Ja entweder du klagst sie ein oder du verzichtest drauf, das ist doch die Alternative oder nicht?? Es muss halt jeder in der konkreten Situation entscheiden, was besser ist (kein Mensch hat gesagt, dass man immer prozessieren soll), aber wenn ich auch nur 1 Eurocent durchsetzen will, muss ich und kann ich vor Gericht.
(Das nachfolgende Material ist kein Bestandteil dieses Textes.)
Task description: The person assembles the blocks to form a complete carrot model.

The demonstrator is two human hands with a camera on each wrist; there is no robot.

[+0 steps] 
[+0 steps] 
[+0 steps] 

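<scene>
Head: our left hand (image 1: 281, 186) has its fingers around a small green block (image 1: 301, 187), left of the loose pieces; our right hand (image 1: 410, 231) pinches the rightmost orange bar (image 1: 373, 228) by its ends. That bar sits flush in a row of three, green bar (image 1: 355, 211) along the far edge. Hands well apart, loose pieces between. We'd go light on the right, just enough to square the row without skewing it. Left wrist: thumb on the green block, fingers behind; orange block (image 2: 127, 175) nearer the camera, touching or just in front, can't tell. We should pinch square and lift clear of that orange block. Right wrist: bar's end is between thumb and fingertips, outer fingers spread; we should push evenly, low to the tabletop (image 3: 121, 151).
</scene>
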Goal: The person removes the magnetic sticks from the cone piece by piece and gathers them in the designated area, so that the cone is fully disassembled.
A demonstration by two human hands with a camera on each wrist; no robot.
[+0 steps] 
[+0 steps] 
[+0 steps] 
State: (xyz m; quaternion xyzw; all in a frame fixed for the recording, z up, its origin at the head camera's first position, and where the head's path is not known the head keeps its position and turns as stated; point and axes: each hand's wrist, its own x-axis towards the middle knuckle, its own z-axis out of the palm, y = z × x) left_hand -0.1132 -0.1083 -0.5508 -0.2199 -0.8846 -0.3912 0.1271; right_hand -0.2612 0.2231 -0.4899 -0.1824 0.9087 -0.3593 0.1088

Ich verstehe daher dein Posting nicht, die Ausgangsfrage ging ums „Durchsetzen“!

Gruß
Tom

Zitat aus Erstbeitrag: „Anfrage beim Shop: Der existiert nicht mehr“.

Wenn bittschän willst du dann verklagen ?

Ich werde Hitler und Stalin auch verklagen, weil die dran schuld haben, dass ich 1985 am Wehrkundeunterricht teilnehmen musste.

HM

[Bei dieser Antwort wurde das Vollzitat nachträglich automatisiert entfernt]

Hallo!

Zitat aus Erstbeitrag: „Anfrage beim Shop: Der existiert nicht
mehr“.

Wenn bittschän willst du dann verklagen ?

Wohl denjenigen, der den Shop betrieben hat, wenn sollte man denn sonst verklagen? (Wie schon gesagt, ob das wirtschaftlich oder sonst wie sinnvoll ist, habe ich nicht beurteilt, sondern nur wie man seinen Anspruch durchsetzt?)